Pat pointed at the festering bin bags. “I am not fucking staying here.”
London Road Police Station was down the road from Bridgeton Cross. Bridgeton was pretty, near the vast expanse of Glasgow Green, had a couple of listed buildings and a museum. For years it had been mooted as an up-and-coming area but Bridgeton stubbornly neither upped nor came. Drunken fights were vicious and hourly, streets were graffiti-declared Free States, and the children’s language would have made a porn star blush.
The station itself was relatively new. From outside it looked like a cross between a three-story office building and a fortress. Built of shit-brown bricks, the front was shored up with supporting pillars, the windows sunk defensively into the facade. It was set back from the main road by overgrown bushes in massive concrete pots that served as bollards to stop nutters driving into the reception area.
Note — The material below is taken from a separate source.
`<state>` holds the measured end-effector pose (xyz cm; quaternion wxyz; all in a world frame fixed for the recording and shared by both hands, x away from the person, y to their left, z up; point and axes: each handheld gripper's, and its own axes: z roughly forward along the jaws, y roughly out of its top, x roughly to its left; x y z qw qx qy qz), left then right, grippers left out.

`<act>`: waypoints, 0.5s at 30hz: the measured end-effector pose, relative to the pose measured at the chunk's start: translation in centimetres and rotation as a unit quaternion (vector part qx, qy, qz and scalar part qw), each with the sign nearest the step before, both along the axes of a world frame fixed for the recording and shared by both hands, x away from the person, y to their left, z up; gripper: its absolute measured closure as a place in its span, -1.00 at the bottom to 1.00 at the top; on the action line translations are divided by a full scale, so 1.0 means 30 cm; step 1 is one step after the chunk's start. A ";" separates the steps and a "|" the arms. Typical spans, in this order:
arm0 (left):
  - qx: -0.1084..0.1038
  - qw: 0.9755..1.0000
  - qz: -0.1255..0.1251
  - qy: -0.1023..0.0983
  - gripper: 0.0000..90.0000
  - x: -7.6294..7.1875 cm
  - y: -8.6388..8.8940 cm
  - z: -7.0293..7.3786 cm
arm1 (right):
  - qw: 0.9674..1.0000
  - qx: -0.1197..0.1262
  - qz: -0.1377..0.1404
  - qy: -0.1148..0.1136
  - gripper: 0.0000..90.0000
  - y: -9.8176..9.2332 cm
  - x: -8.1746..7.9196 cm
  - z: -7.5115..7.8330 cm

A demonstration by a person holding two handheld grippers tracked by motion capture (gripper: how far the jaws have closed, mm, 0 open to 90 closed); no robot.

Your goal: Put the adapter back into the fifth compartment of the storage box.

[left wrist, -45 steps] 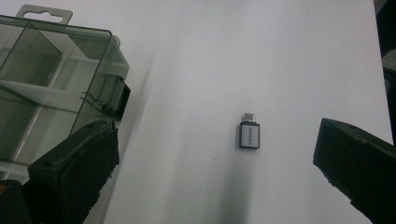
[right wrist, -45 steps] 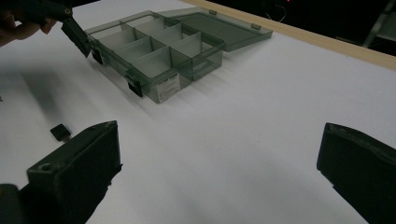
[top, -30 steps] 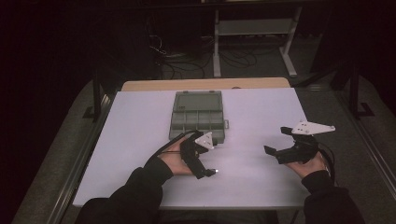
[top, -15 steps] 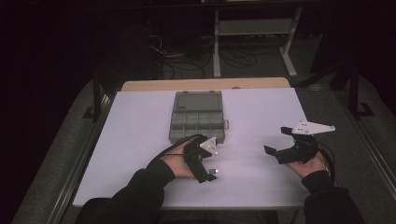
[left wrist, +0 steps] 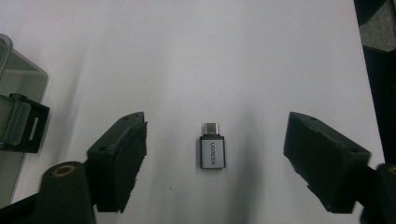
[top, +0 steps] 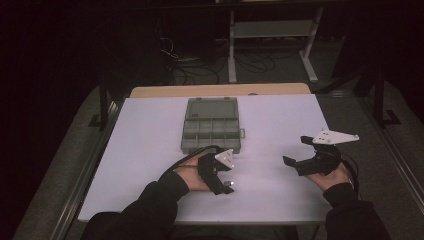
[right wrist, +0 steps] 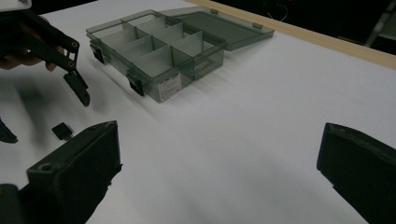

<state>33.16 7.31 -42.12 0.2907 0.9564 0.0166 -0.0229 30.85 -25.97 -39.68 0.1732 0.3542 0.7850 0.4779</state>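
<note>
A small grey USB-C adapter (left wrist: 212, 151) lies flat on the white table, plug end pointing away. My left gripper (left wrist: 217, 120) points down over it, one jaw on each side. The jaws have just been closing, but neither pad touches the adapter, so the gripper is open. The right gripper view shows the same adapter (right wrist: 61, 130) beneath the left gripper (right wrist: 44, 112). In the high view the left gripper (top: 225, 186) is near the table's front. My right gripper (top: 296, 151) is held to the right of it, open, with bare table between its jaws (right wrist: 222, 133).
A grey translucent compartment box (top: 212, 127) stands open at mid-table, its lid laid flat behind it and its compartments (right wrist: 154, 46) looking empty. Its latch corner (left wrist: 18, 126) is just left of my left jaw. A wooden strip (top: 220, 90) borders the far edge.
The left gripper has edged slightly toward the front of the table, over the adapter. The right hand has not moved.
</note>
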 end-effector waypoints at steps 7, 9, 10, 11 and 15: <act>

The door was always open to the public, welcoming them into an empty lobby with freestanding poster displays of friendly policemen and women chortling happily. For safety reasons the front bar wasn’t manned. The duty sergeant could see the lobby through a one-way mirror and CCTV. He came out in his shirtsleeves if the member of the public didn’t look tooled up or mad with the drink, but if they had as much as an air of melancholy about them he brought his deputy and a nightstick.
Morrow’s driver took a street up the side and a sharp right into the police yard. A high wall topped with broken glass was arranged around a windowless block of cells. He cruised around to the back side of the cell block and found a space next to the police vans.